▶ _Exercise requirements_:
From the listing below, set down exactly the lines between the one holding "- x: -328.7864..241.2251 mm" and the one holding "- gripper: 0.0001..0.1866", inclusive. No other line is wanted.

Segment Open

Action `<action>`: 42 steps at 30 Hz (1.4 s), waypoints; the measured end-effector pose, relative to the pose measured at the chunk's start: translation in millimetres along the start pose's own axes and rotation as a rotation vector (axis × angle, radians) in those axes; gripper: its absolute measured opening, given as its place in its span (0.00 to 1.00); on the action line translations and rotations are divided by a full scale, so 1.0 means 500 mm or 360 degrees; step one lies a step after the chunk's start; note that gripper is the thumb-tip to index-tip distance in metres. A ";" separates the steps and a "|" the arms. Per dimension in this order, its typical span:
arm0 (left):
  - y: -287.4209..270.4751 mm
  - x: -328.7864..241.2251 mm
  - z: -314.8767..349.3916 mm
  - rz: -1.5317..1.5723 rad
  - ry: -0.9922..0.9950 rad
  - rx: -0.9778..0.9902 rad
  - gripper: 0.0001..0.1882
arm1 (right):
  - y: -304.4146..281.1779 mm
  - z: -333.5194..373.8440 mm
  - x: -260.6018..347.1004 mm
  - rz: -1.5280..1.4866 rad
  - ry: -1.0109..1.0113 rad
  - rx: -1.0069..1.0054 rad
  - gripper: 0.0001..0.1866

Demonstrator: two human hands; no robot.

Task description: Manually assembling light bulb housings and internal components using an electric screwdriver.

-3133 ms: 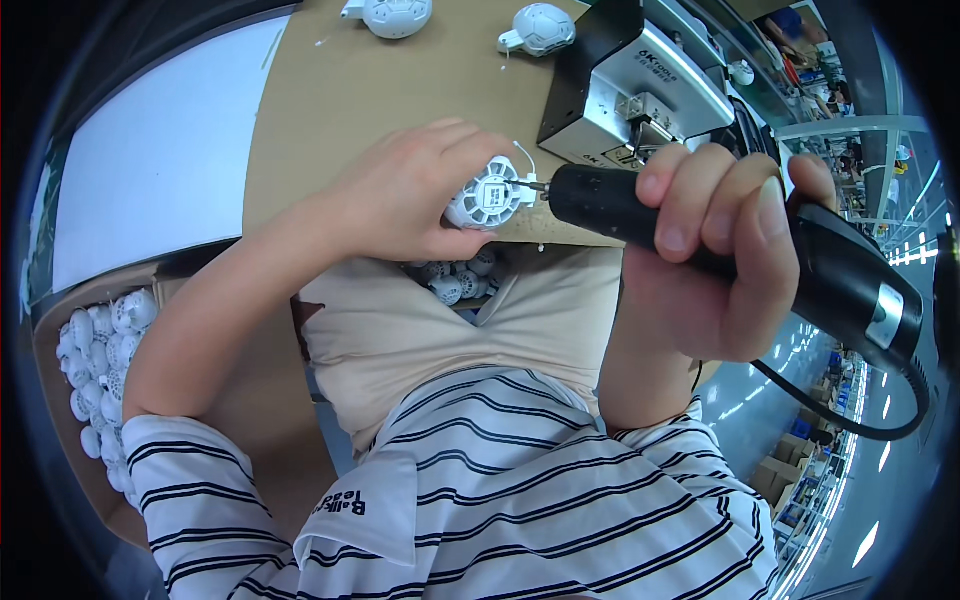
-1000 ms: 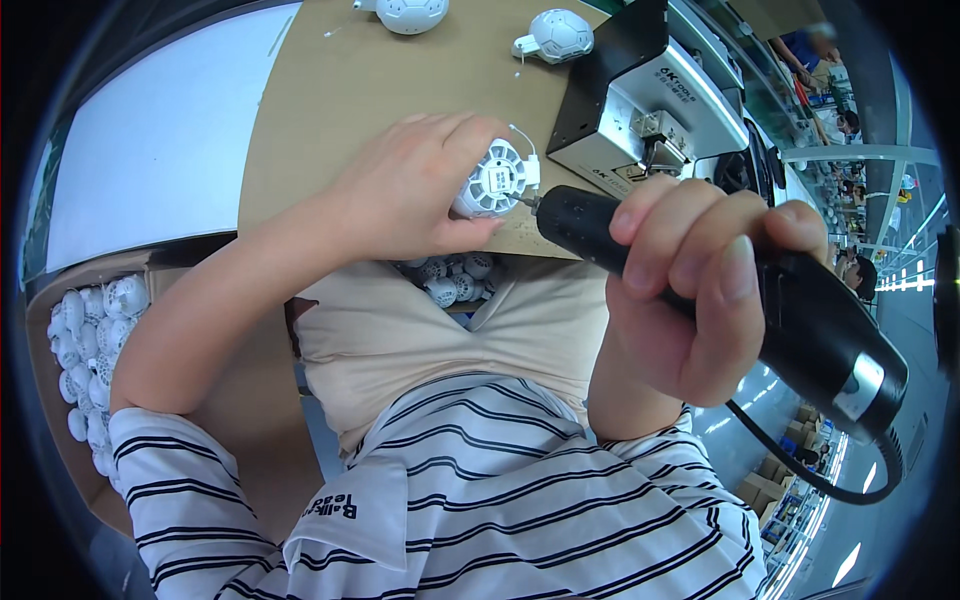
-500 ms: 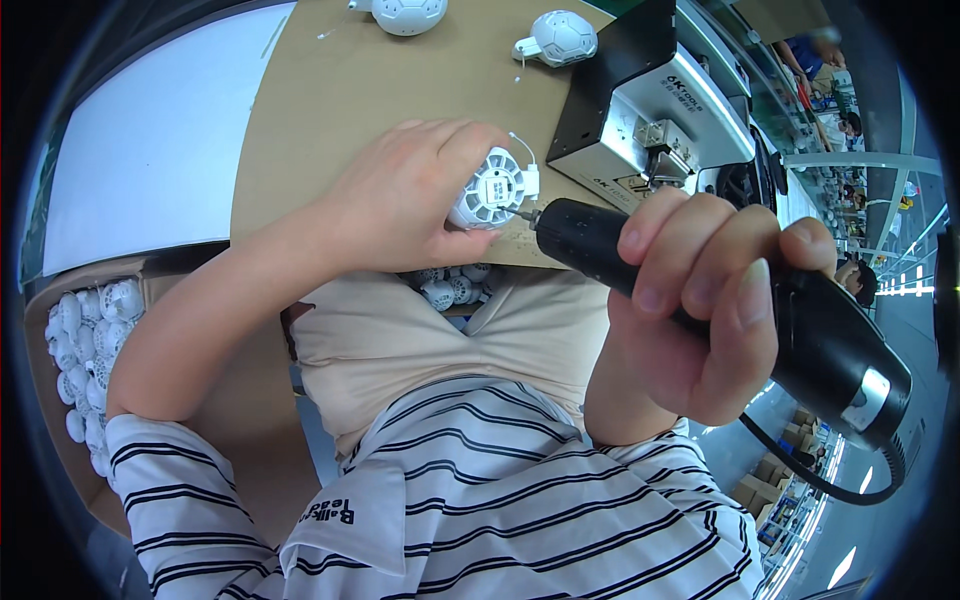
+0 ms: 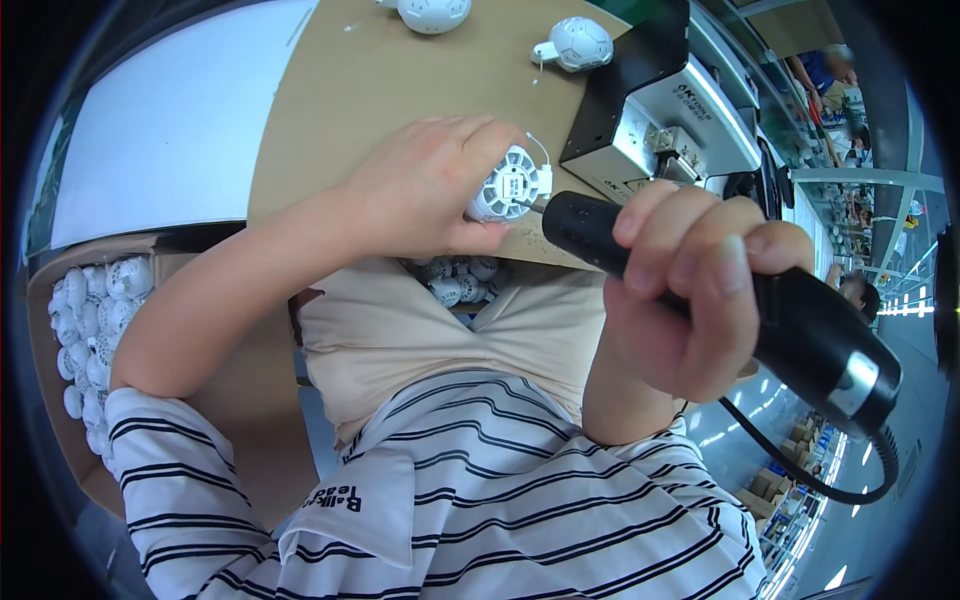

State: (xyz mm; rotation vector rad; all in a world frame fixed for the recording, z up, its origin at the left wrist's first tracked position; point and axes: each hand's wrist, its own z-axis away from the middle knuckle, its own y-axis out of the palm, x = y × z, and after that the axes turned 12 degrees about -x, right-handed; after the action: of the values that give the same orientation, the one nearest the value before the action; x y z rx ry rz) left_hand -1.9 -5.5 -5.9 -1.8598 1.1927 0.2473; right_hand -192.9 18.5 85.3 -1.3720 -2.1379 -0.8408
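Note:
My left hand (image 4: 430, 190) is closed round a small white ball-shaped device (image 4: 513, 184) near the table's front edge. The device's ribbed round face is turned toward me, and a thin white strap loops from a tab on its right side. In my right hand (image 4: 695, 285) is a black electric screwdriver (image 4: 830, 340), gripped with the fingers wrapped round its body. Its thin bit points left and meets the lower right of the device's face. I cannot make out a screw at the tip. A black cable (image 4: 800, 484) trails from the screwdriver's rear.
Two more white ball-shaped devices (image 4: 580, 44) (image 4: 433, 12) lie farther back on the brown tabletop (image 4: 340, 100). A black-and-silver screw feeder (image 4: 660, 115) stands at the right. A cardboard box (image 4: 230, 350) at the left holds several white devices; others (image 4: 460, 280) lie below the table edge. People are far right.
The whole scene has shifted slightly to the right in view. The screwdriver has moved a little left relative to it, its bit still at the device's face. Both hands keep their holds.

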 end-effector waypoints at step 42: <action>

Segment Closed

▶ _Written answer_:
  - x: -328.7864..241.2251 mm
  - z: -314.8767..349.3916 mm
  - rz: -1.5317..1.5723 rad
  - ry: -0.9922..0.9950 rad
  - rx: -0.9778..0.9902 rad
  - gripper: 0.0001..0.1882
arm1 (right):
  - y: -304.4146..281.1779 mm
  - z: -333.5194..373.8440 mm
  - x: -260.6018..347.1004 mm
  - rz: -1.5280..1.4866 rad
  - ry: -1.0109..1.0113 rad
  - rx: -1.0069..1.0054 rad
  - gripper: 0.0001..0.1866

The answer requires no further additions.